Родин немного подумал и продолжил:
— Я уже говорил, что в тот самый день, перед тем, как мне встретить Аду, я подумывал о самом страшном, о том, что мне эта жизнь уже осточертела. Она стала для меня совершенно лишена всяческого смысла. На тот момент меня выперли с работы, и я остался без каких-либо средств существования. Мать моя, Антонина Степановна, очень серьёзно больна, у нее редкое психическое заболевание, и болезнь её прогрессирует, как чёрт. Иногда происходит полный отказ конечностей и помутнение рассудка. Изредка разум просветляется, но это бывает так ненадолго и так редко… Сейчас она уже не встаёт. Раньше я носил её на руках в ванную мыться, теперь и этого сделать невозможно, она умирает. Умирает страшно и мучительно. Всё, что я могу сделать для нее, это только протирать её тело спиртом, чтобы не начались пролежни. Вот и всё! В больницу её уже не кладут. Когда я ещё работал, мы хоть как-то сводили концы с концами, а потом всё…, не то, что на лекарства, нам и на хлеб не стало хватать. А лекарства стоят, черт знает сколько!
У Родина подрагивали губы и мокли опухшие глаза. Мне стало его так жалко, что моё сердце начало сжиматься от боли.
— Это всё он, эта тварь, это старая тварь — мой отец. Это он довёл её до такого состояния. Будь он трижды проклят! — крикнул Родин.
— Тише, тише, Дима, успокойся, — привстал Иван Тимофеевич.
— Что тише! — прокричал Родин, — вы сами хотели всё знать, так и слушайте теперь! Он бросил нас с матерью, когда мне было пятнадцать лет. Мать сразу поникла и более уже не была такой как прежде. А стерва, Жанна Петровна, к которой он ускакал, самая настоящая шлюха! Захомутала его, как мальчишку. У неё ещё вдобавок ко всему сын, или, лучше сказать, ублюдок был, которого она в молодости нагуляла. Ему тогда двенадцать лет было, а самой Жанне что-то около тридцати двух, на три года младше матери. Ей сейчас уже сорок семь и она порхает, как пташка, а моя мать одной ногой в могиле стоит, а над изголовьем кровати уже могильным запахом смерть веет.
— Дима, но нельзя же так ненавидеть своего родного отца, — сказал Иван Тимофеевич.
Я сидел, застыв, возле открытого пианино.
— Да какой он мне отец! Вы ещё не знаете, что дальше было. Не случись этого, у матери, может, и не произошел бы рецидив, который и стал роковым… — Он утирал мокрые от слёз и опухшие глаза свои.

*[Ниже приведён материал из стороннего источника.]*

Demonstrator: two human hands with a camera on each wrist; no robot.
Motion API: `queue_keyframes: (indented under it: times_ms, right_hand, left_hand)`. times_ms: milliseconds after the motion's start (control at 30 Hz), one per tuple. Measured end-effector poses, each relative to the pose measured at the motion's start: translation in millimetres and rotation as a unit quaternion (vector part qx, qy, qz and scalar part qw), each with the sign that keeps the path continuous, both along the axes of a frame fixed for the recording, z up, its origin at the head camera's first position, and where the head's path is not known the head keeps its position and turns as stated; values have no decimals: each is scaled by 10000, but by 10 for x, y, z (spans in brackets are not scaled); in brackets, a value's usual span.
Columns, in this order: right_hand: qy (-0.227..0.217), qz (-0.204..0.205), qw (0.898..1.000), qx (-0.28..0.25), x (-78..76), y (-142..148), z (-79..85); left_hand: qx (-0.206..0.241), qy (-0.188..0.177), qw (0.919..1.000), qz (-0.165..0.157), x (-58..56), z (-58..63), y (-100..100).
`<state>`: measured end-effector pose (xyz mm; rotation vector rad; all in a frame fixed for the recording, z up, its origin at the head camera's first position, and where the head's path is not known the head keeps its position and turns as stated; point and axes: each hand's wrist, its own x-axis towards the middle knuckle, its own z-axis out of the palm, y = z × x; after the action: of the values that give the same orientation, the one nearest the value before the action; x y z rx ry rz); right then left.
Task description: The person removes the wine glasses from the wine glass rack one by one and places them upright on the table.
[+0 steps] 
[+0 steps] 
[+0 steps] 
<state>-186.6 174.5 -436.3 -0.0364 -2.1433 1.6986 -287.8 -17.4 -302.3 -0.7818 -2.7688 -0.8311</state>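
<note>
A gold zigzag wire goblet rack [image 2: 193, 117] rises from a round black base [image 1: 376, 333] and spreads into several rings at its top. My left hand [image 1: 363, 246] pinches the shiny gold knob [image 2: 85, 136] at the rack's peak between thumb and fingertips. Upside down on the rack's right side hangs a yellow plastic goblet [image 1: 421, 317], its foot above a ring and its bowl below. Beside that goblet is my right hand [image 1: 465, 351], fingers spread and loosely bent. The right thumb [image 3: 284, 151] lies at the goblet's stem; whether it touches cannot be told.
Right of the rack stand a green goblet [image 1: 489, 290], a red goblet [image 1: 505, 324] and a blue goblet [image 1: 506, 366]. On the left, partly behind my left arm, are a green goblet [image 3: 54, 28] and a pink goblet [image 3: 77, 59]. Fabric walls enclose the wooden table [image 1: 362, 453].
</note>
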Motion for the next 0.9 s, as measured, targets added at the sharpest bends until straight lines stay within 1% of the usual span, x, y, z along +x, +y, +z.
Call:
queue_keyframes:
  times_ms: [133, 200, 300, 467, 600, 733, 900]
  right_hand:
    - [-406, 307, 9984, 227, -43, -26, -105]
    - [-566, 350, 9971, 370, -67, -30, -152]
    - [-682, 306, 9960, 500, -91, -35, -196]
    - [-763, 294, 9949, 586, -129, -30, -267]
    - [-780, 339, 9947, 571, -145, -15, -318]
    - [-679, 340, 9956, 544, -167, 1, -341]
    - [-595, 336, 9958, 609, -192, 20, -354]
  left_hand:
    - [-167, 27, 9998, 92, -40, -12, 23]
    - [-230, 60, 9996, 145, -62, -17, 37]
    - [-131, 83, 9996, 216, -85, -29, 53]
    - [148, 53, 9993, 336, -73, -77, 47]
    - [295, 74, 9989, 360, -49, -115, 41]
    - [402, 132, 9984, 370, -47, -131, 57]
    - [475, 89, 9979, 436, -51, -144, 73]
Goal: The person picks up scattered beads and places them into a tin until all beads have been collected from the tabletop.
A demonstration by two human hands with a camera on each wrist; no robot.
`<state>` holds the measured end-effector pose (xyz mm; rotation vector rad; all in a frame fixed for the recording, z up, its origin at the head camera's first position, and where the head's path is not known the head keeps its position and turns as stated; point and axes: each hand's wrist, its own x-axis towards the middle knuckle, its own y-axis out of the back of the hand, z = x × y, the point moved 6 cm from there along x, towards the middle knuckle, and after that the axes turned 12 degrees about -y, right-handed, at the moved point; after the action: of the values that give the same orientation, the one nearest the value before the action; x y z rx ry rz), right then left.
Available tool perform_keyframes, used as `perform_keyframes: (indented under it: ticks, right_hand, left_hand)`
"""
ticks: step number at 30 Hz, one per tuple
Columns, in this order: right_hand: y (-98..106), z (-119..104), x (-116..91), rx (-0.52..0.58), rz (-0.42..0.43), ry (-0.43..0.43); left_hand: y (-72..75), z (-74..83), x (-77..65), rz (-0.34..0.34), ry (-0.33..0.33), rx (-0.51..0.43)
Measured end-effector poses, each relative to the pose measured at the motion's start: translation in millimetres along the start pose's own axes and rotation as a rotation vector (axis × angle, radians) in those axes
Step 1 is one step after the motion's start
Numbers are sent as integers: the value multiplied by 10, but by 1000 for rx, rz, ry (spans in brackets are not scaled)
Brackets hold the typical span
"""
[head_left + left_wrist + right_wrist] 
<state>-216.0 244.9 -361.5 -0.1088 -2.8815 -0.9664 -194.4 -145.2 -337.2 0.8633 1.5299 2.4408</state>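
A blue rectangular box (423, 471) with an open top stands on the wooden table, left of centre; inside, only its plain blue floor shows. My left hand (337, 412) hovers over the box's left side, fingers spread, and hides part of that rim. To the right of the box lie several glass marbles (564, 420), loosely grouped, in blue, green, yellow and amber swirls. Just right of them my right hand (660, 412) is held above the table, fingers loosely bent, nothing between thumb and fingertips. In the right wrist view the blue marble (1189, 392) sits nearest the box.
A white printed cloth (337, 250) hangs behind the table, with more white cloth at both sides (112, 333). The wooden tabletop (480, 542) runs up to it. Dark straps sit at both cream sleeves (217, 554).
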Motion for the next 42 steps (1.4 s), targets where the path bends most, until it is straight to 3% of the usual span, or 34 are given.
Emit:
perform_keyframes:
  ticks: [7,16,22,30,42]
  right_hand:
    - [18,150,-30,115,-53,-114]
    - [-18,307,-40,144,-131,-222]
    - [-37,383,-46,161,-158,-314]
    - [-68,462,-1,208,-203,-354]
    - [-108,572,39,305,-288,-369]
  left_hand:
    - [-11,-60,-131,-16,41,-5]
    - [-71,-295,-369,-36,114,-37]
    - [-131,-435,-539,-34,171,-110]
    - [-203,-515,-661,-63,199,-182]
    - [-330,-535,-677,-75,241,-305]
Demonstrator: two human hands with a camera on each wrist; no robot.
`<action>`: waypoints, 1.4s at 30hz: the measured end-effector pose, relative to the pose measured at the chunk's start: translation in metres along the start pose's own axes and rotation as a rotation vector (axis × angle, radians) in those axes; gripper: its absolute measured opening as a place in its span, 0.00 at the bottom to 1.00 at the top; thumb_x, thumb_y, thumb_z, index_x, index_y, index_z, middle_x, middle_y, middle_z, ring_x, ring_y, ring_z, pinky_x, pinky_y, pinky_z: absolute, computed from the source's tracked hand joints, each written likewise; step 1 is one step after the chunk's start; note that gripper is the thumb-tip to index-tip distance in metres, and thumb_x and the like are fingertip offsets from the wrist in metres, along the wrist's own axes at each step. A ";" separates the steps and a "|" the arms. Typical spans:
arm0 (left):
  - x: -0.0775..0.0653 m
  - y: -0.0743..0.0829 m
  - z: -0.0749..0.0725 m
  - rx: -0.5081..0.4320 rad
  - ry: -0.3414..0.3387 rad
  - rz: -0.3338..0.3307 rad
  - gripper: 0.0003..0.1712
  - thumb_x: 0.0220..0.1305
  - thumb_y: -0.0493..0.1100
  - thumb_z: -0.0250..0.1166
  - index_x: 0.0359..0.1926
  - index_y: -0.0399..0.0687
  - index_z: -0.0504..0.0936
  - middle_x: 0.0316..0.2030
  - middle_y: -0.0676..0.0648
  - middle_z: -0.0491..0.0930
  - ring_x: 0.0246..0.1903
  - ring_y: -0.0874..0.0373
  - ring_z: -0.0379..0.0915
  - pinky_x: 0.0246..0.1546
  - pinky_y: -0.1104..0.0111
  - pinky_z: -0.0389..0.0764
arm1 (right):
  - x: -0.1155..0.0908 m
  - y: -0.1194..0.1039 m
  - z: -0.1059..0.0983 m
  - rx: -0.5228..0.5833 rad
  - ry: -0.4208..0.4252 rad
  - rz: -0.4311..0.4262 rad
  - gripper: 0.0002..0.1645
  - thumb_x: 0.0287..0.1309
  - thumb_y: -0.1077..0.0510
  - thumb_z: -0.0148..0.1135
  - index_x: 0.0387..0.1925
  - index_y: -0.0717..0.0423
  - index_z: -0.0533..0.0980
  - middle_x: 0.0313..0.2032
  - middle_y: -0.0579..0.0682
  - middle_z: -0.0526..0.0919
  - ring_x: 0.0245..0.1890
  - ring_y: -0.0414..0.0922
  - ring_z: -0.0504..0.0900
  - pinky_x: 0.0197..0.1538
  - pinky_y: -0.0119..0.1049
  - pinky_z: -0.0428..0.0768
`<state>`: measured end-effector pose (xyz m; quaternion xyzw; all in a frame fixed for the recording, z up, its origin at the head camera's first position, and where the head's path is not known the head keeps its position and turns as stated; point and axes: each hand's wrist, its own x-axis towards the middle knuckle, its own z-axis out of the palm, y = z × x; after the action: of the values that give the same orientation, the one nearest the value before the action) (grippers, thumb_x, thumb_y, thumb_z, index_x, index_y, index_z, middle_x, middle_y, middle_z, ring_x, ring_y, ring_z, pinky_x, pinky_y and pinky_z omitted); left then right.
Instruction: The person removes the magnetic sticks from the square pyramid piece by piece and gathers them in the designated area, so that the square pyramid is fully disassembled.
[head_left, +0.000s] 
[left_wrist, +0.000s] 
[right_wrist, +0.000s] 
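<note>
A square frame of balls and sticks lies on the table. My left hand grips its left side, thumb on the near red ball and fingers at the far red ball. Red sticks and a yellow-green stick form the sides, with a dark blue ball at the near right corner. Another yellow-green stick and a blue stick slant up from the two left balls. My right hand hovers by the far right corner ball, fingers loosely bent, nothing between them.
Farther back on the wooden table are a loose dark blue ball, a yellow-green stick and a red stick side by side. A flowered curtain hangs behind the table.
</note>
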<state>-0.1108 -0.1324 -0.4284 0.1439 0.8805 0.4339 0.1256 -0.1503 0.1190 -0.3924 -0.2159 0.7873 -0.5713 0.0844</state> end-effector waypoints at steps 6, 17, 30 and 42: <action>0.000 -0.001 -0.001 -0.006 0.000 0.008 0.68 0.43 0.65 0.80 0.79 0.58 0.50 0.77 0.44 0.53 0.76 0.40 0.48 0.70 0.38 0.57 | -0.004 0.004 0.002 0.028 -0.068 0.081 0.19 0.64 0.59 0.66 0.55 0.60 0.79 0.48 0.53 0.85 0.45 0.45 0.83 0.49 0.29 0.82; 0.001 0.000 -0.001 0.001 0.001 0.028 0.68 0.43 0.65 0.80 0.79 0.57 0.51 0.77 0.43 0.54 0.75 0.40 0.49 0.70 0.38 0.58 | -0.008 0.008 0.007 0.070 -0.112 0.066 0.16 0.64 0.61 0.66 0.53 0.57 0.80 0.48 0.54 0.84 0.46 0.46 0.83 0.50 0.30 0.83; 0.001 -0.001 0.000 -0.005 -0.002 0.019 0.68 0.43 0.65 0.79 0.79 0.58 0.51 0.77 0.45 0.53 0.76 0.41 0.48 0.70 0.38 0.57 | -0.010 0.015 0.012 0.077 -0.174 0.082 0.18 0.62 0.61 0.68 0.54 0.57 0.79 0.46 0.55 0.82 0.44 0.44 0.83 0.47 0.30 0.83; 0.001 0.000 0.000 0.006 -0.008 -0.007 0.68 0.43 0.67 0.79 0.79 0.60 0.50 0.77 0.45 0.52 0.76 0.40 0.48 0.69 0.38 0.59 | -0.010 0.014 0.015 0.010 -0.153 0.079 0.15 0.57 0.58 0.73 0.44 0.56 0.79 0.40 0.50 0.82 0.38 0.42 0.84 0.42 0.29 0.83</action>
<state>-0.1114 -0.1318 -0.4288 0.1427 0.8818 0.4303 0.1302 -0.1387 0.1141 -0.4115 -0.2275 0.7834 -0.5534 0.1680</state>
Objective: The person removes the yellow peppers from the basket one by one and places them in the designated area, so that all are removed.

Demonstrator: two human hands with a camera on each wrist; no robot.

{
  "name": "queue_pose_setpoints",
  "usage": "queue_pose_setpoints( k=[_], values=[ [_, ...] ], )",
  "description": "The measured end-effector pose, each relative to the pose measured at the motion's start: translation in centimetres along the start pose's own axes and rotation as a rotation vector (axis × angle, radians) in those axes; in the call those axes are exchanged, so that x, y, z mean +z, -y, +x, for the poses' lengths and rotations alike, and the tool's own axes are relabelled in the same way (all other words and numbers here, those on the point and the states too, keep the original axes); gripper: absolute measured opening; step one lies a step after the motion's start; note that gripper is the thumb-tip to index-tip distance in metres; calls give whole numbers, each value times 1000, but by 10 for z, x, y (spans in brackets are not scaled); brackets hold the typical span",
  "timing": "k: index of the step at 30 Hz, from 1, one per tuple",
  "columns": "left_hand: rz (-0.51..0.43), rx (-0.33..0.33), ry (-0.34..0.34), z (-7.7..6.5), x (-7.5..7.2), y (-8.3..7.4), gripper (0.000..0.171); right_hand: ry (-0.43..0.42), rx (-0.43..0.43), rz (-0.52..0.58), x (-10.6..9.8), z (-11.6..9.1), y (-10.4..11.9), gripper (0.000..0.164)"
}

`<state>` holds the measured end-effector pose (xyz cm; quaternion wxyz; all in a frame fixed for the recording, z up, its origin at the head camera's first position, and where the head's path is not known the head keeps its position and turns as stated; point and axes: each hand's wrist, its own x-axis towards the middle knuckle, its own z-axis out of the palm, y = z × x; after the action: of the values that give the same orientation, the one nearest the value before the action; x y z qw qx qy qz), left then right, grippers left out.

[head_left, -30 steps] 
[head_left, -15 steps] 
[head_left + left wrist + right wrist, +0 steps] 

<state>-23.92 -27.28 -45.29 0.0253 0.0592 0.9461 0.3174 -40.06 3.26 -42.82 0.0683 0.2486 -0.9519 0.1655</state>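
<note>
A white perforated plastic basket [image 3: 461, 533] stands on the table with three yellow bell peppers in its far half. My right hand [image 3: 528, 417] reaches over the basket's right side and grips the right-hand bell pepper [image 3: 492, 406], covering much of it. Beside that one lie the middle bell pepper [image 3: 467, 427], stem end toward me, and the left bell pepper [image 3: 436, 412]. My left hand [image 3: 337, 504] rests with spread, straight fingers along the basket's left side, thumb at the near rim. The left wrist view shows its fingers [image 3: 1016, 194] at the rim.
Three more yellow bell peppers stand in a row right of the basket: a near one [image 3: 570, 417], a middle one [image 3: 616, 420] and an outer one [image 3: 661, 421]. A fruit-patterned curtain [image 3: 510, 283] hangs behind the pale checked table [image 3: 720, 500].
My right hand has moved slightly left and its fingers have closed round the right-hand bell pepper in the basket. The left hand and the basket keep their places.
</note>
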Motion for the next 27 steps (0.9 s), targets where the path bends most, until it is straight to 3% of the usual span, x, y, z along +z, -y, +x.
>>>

Я встал с круглого стульчика и подошёл к нему сзади и взял обеими руками за плечи.
— Теперь ты меня понимаешь, Герман? — спросил Родин.
— Прости меня, Дима, мне очень жаль, что я на тебя напирал. Прости…
— Нечего тебе извиняться. Ты сядь, я дальше расскажу. Простите, я не могу, слёзы сами катятся, вы не думайте, что я слюнтяй, — пошмыгал Родин и высморкался в платок. — Я просто после всех событий, которые, признаться, сломили меня, стал часто впадать в состояние меланхолии, и это состояние порой заводит меня в такие тупики, что я часто могу не спать целую ночь и плакать, хотя раньше мне говорили, что я — сангвиник… Впрочем… мне свойственна и крайняя раздражительность. Но я никогда не был слюнтяем, никогда. Чёрт знает, что такое происходит.
— Нет, нет, как можно! Что ты такое говоришь? Мы совершенно не думаем, что ты какой-то там…, — взволнованно и очень искренне проговорил Иван Тимофеевич. — Правда, Герман?